Henry PURCELL (1659-1695)
« O Solitude »
Andreas Scholl (contre-ténor)
Accademia Bizantina
Direction Stefano Montanari
76’36, Decca, 2010.
[clear]
Voici un enregistrement qui dérange. Pourtant, à première vue, quoi de plus traditionnel, attendu et sécurisant que de retrouver le contre-ténor d’Andreas Scholl dans des airs anglais ? On se souvient avec délice de ses sensibles Crystal Tears de Dowland (Harmonia Mundi) ou, avec ce même orchestre de l’Accademia Bizantina, des « Airs pour Senesino » plus pyrotechniques, toujours chez Harmonia Mundi. Il a fallu attendre 2010 pour que Scholl enregistre son premier récital dédié à Purcell, et l’on ne peut hélas que regretter et s’étonner devant une parution si tardive, et qui concerne des airs que l’artiste affectionne. Peut-être la pléthore d’enregistrements existants a t-elle retardé un tel projet ? Ou encore une modestie et une humilité dont on sait gré à ce grand chanteur. Quoiqu’il en soit, ce disque ne laissera pas les fans de Scholl ou de Purcell insensibles, notamment du fait de choix interprétatifs fortement italianisants, d’une ornementation orchestrale foisonnante, et d’une théâtralité franche à la limite de la brutalité ou de l’excès. Voici donc un Purcell pas comme les autres, qui pourra choquer les nostalgiques des angéliques aigus du temps des « Deutsche Barocklieder » diantrement sages à côté de cette sulfureuse Solitude.
« If Music be the food of love » ouvre le bal, et quand bien même la voix n’est plus aussi souple ou transparente sur toute la tessiture que par le passé, quand bien même la diction angloyse laisse percer ses accents d’Outre-Rhin, on admire la dynamique du phrasé, l’urgence dramatique de la mélodie, bien loin d’une vision mignarde et contemplative.
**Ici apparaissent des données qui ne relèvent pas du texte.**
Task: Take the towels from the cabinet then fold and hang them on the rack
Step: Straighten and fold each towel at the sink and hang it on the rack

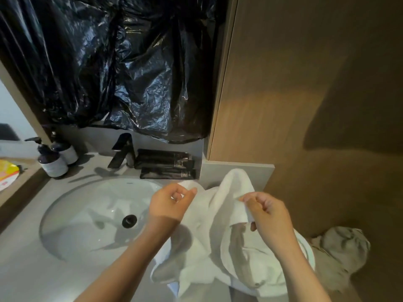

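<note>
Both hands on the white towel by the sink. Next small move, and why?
Probably draw the hands apart to pull the edge taut. The left hand and right hand each pinch the white towel, which humps up between them, and the rest lies crumpled on the counter.

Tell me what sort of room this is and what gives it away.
Probably a bathroom, perhaps a hotel's: a white sink set in a grey counter, a black faucet behind it, two pump bottles beside it, and a white towel on the counter.
</note>
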A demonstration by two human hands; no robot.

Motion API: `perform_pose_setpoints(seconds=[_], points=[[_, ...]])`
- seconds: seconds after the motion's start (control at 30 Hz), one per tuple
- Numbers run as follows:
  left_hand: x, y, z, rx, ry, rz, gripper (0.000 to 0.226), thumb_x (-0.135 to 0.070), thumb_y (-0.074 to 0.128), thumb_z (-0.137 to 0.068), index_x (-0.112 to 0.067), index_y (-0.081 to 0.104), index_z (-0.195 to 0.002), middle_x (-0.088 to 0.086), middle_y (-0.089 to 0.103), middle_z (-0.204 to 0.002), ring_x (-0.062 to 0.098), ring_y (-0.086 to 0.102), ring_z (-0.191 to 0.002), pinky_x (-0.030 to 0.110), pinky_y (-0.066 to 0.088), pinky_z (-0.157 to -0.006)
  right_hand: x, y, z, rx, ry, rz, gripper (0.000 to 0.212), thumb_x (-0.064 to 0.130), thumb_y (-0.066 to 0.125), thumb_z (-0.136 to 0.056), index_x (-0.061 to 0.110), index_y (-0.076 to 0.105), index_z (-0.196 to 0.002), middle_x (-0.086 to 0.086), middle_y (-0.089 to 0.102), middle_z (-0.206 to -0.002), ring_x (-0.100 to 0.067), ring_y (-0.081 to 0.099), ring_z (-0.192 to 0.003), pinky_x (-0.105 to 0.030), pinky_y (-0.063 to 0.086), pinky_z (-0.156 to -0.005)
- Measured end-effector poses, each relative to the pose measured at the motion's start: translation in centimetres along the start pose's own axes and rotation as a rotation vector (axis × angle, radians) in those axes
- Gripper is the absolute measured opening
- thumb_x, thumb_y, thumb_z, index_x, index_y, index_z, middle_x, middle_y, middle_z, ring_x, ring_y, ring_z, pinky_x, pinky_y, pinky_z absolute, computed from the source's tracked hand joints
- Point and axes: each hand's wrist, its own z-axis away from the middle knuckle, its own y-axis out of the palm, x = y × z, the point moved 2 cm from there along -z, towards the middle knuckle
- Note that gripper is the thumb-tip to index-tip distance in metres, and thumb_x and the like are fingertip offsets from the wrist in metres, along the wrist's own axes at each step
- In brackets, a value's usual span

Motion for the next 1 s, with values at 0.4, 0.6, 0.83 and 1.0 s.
perform_pose_setpoints(seconds=[0.4, 0.6, 0.83, 1.0], points=[[2.5, -5.6, 3.9, 0.361, -0.188, 0.325, 0.012, -0.015, 0.074, -0.082, -0.005, 0.073, -0.088, 0.012, 0.073, -0.083, 0.029, 0.068, -0.076, 0.033, 0.058, -0.08, 1.5, 2.5, 0.9, 0.376, 0.078, -0.173, 0.022, 0.013, 0.065, -0.09, 0.021, 0.065, -0.111, 0.001, 0.075, -0.085, -0.013, 0.073, -0.077, -0.016, 0.05, -0.056], [1.6, -6.2, 4.4, 0.224, -0.121, 0.32, 0.01, -0.008, 0.067, -0.088, -0.004, 0.074, -0.082, 0.01, 0.067, -0.066, 0.017, 0.061, -0.062, 0.027, 0.057, -0.069, 1.5, 2.8, 0.8, 0.394, -0.028, -0.031, 0.016, 0.01, 0.066, -0.09, 0.021, 0.071, -0.101, 0.003, 0.076, -0.081, -0.013, 0.069, -0.079, -0.018, 0.052, -0.066], [1.0, -5.6, 4.4, 0.224, -0.089, 0.314, 0.012, -0.006, 0.066, -0.088, -0.002, 0.073, -0.078, 0.017, 0.069, -0.068, 0.018, 0.065, -0.06, 0.025, 0.056, -0.064, 4.1, 1.7, 1.6, 0.254, -0.354, 0.095, 0.018, 0.02, 0.073, -0.083, 0.032, 0.072, -0.07, 0.01, 0.067, -0.07, -0.01, 0.061, -0.069, -0.009, 0.043, -0.061], [-0.1, -4.8, 4.4, 0.253, -0.066, 0.397, 0.017, -0.006, 0.065, -0.09, -0.008, 0.074, -0.076, 0.013, 0.073, -0.072, 0.025, 0.073, -0.071, 0.028, 0.06, -0.07, 6.2, 2.0, 2.7, 0.226, -0.434, 0.076, 0.016, 0.047, 0.07, -0.08, 0.035, 0.071, -0.07, 0.019, 0.059, -0.099, -0.007, 0.057, -0.096, -0.006, 0.041, -0.07]])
Le duo « Sound the Trumpet » de l’Ode à la Reine Mary, aux côtés d’un Christophe Dumaux survolté et parfois acide dans les aigus, laisse cependant entrevoir une virtuosité ébouriffée, tumultueuse, presque narcissique, et finalement peu idiomatique à force de fougue et d’excitation, de trilles et mordants, d’accélération des tempi sur fond de basse continue sautillante. Le pinacle de cette boulimie où l’expressivité se contorsionne dans des drapés dignes du Bernin est atteint avec le « What power art thou », air du Génie du Froid extrait de King Arthur, hommage à Klaus Nomi, où Scholl frissonne jusqu’à l’hypothermie sur fond de cordes frémissantes et acérées, délaissant la musicalité pour une incarnation débordante.
Cependant, l’outrance n’est pas permanente, l’excès pas toujours démesuré, et le récital recèle aussi des perles, magnifiées par l’inventivité et les couleurs du tissu orchestral, sous la houlette de Stefano Montanari qui n’hésite pas à adjoindre des introductions instrumentales, à amplifier les sections orchestrales en intercalant des ritournelles entre les couplets, et à étoffer les effectifs habituellement retenus. Le « Here the deities approve », doucement sculpté par Scholl, avec des violons veloutés, illustre la réussite d’une telle approche, de même que le « O Solitude » qui – sans égaler Deller pour son pouvoir enivrant du mot, mais qui peut y prétendre ? – gagne en noblesse par sa soudaine pudeur, en dépit d’un timbre plus nasal dans le médian. On citera également un superbe « Now that the sun hath veiled his light » hypnotique et tendre dans sa berceuse sur basse obstinée. Et ce sont au final les morceaux les moins spectaculaires, aux interprétations moins immédiatement « décapantes » qui s’avèrent les plus touchants.
Un dernier mot enfin sur les pièces instrumentales qui évoluent avec une triomphante certitude – d’une Chaconne francisante, à l « Incidental Music for the Gordian Knot Unty’d » d’une grandeur arrogante avec ses notes inégales puissamment marquées – pour en louer le caractère enlevé et précis, dansant et robuste.